Jesień na winnicy.
Jesień na winnicy. W gruncie wiszą już tylko nieliczne gronka na pasierbach i coś tam na Podaroku Zaporoża, Dienale, Bogotianowskim , Maestro, Fanny i zapewno na czymś jeszcze. W tunelu jest trochę więcej ale to też końcówka. Nie ciąłem tam jeszcze Grafa Montekristo oraz Fawora. Czekam ile powiszą. Pozostałe głównie z pasierbów choć małe smakują wyborowo. Dzisiaj parę fotek z winnicy.
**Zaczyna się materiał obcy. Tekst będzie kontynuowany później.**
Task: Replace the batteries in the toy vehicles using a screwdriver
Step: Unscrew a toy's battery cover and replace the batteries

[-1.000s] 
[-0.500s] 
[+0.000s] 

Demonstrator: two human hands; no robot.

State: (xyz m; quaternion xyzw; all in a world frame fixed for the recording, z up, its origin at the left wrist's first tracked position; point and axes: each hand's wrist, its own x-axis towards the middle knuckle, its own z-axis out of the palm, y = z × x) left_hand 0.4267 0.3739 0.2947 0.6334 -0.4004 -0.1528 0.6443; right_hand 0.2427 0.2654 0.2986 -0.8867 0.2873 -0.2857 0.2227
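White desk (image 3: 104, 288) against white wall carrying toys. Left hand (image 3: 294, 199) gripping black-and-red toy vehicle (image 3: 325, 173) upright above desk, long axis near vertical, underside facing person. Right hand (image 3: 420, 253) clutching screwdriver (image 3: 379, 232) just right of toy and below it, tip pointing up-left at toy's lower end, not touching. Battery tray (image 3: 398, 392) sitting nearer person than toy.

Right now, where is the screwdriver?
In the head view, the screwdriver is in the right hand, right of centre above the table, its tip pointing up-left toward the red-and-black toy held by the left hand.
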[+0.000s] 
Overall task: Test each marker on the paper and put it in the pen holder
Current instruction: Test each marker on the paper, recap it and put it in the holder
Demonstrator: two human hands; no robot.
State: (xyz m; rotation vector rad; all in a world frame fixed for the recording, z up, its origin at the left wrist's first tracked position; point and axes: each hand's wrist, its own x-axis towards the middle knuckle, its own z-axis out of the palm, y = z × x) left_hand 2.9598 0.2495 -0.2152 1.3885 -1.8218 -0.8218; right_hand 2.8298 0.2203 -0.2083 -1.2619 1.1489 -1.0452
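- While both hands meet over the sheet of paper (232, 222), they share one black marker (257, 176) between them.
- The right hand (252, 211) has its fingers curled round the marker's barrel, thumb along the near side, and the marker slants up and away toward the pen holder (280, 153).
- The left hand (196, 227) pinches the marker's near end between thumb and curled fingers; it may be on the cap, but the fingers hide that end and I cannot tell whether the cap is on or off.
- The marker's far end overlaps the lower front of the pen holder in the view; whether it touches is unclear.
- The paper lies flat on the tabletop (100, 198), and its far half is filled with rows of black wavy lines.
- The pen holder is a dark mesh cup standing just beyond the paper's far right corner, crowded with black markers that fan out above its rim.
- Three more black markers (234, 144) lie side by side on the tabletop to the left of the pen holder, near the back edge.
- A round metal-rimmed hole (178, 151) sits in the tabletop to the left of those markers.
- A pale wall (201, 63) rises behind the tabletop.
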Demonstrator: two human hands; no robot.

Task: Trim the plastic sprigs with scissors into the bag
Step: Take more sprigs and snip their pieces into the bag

Mrozów jeszcze nie było.
Winniczka gruntowa
Tunele
Wielki Szacun dla Ciebie -pięknie to wygląda,widać pasję i zaangażowanie jestem ciekaw na jakim areale masz swoją winnicę – u mnie na obecną chwilę jest ok 70 ar i nijak nie mogę zagospodarować działki w tak piękny piachostan..
Ja pracuję na etacie i tylko w czasie wolnym mogę coś robić na winniczce. W porównaniu do Ciebie mam niewiele bo około 25ar. Gdybym miał 3 razy tyle to bym już nie dał rady.
Widzę że na winnicy jeszcze zielono,u mnie większość liści opadła z tym że z rana raz był przymrozek ale ostatnie grona jeszcze wiszą całe i zdrowe. Pytanie czy przed zimą lejesz wodę w tunelach pod krzaki ?
Przed zimą i jak nie ma mrozów to i w czasie zimy do wiosny podlewam deszczówką gmadzoną w zbiornikach. Zapewnia to odpowiednią wilgotność jak i rozpuszczanie nawozów w tym wapnia dla podniesiemia PH.
Ranking bedzie w tym roku,bo się ne moge doczekać.
Ranking będzie ale póżniej jak czas pozwoli. Raczej na początku nowego roku.